• **ACTION ITEM**: The exercise asks you to copy every line below in which "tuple" appears.

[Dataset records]
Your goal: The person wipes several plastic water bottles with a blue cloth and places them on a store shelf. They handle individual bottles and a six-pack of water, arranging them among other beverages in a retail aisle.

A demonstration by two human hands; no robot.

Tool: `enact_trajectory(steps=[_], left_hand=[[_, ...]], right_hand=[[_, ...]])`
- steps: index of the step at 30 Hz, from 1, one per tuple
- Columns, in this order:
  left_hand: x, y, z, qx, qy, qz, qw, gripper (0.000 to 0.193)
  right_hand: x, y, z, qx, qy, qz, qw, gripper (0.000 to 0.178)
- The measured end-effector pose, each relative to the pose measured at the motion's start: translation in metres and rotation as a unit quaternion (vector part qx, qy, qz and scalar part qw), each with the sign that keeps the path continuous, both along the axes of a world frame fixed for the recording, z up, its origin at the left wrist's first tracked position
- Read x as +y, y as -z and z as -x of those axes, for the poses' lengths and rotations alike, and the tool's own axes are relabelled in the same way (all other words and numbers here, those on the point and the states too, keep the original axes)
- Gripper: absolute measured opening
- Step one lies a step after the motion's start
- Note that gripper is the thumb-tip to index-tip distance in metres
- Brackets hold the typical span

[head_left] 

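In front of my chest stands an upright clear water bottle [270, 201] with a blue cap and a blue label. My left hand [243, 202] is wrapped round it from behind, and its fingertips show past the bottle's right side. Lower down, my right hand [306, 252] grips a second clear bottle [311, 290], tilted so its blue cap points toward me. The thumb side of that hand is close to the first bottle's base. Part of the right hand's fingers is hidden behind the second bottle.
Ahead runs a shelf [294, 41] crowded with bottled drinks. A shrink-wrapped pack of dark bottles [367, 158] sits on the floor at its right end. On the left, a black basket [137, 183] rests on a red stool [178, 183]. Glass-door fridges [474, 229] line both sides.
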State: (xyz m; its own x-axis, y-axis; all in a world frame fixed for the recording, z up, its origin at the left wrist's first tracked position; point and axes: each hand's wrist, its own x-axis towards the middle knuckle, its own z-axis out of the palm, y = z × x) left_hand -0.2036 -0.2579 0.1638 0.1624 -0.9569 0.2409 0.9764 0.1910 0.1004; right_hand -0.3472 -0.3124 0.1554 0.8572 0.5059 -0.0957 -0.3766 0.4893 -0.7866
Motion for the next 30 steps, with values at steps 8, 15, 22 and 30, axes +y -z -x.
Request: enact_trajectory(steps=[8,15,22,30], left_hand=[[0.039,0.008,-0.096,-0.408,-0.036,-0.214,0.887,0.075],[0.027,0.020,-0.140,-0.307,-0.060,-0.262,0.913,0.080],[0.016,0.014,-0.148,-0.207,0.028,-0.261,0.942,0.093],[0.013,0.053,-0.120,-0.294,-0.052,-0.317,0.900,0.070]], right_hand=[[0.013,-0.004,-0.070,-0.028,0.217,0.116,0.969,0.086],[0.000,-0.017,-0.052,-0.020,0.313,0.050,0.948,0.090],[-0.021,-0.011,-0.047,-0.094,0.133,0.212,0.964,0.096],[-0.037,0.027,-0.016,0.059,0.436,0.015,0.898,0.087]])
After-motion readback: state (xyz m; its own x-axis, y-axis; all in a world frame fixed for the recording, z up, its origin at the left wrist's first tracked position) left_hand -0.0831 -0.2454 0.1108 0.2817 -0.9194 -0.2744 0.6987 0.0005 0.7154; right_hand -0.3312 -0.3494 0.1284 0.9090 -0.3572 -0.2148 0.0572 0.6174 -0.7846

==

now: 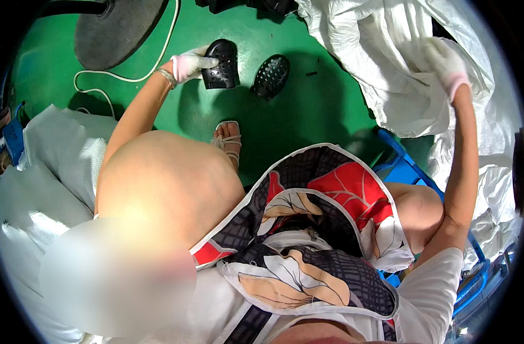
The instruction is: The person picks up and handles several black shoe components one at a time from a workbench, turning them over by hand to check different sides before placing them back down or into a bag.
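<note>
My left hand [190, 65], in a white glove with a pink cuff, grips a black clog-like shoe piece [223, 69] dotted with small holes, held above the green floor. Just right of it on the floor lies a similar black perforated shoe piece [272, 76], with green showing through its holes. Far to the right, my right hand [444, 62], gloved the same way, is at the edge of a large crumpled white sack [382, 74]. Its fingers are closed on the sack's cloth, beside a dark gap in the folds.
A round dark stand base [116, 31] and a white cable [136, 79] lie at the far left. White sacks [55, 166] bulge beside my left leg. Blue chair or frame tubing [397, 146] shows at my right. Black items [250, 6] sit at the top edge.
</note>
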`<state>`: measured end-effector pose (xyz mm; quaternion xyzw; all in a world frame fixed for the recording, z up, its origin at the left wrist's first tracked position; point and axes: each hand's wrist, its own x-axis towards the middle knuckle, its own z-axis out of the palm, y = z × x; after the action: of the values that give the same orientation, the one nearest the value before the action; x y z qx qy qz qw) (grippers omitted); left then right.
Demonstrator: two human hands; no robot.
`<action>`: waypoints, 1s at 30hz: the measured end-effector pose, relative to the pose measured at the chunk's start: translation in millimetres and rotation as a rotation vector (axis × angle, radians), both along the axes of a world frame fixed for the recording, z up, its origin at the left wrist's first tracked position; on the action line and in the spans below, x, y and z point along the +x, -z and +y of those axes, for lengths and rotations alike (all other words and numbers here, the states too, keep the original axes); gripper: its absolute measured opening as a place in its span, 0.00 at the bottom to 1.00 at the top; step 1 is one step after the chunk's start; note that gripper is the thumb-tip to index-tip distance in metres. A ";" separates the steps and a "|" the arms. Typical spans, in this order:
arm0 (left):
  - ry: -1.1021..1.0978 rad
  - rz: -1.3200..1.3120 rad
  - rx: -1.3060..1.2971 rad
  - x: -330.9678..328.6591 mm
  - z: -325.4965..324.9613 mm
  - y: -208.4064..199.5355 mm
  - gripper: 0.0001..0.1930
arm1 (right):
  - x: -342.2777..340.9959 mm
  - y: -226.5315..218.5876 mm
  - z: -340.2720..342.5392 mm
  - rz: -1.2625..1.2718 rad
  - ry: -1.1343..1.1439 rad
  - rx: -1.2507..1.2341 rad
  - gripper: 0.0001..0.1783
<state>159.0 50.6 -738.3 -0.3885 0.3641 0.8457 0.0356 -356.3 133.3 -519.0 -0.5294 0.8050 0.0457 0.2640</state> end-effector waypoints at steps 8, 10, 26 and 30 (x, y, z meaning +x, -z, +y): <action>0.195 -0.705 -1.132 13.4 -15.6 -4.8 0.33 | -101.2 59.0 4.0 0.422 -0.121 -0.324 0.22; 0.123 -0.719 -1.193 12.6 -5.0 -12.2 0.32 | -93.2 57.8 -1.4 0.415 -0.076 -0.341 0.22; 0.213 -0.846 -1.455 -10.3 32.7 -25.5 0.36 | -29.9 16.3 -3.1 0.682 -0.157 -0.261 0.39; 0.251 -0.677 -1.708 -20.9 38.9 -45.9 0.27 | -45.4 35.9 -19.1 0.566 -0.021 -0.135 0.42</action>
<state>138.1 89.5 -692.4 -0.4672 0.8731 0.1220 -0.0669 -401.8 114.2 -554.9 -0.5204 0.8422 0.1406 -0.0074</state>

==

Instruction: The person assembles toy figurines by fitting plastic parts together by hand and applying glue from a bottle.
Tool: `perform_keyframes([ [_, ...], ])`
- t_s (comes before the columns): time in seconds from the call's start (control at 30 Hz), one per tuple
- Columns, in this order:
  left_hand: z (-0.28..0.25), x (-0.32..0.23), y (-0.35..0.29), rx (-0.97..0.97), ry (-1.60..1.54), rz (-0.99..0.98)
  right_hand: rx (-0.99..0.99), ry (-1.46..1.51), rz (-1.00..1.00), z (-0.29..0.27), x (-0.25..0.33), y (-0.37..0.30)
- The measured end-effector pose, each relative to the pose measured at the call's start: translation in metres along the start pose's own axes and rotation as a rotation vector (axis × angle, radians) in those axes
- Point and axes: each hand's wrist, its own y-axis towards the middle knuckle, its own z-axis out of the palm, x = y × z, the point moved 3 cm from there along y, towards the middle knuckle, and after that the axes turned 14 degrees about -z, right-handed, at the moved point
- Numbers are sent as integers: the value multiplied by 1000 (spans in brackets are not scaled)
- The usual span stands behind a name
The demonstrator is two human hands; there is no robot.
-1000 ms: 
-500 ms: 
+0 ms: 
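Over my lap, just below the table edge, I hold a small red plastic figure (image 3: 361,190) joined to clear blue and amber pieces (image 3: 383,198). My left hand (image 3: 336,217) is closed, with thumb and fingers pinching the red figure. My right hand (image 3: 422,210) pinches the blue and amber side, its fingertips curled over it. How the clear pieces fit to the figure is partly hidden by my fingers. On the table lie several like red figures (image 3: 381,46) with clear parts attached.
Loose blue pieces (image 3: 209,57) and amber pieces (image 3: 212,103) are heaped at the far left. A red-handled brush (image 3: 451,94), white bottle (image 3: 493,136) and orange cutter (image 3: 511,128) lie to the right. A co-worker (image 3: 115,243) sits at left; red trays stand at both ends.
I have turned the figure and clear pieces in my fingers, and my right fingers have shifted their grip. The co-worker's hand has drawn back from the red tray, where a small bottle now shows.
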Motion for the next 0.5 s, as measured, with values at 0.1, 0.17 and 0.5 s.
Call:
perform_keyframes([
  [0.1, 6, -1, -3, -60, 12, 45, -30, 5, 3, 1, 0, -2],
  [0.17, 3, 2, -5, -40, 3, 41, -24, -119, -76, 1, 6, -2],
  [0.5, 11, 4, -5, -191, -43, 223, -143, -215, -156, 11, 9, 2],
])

• **RESULT FOR THIS EXERCISE**:
- steps: index of the step at 30 Hz, from 1, one per tuple
- t_s (comes before the columns): time in seconds from the call's start (control at 30 Hz), one per tuple

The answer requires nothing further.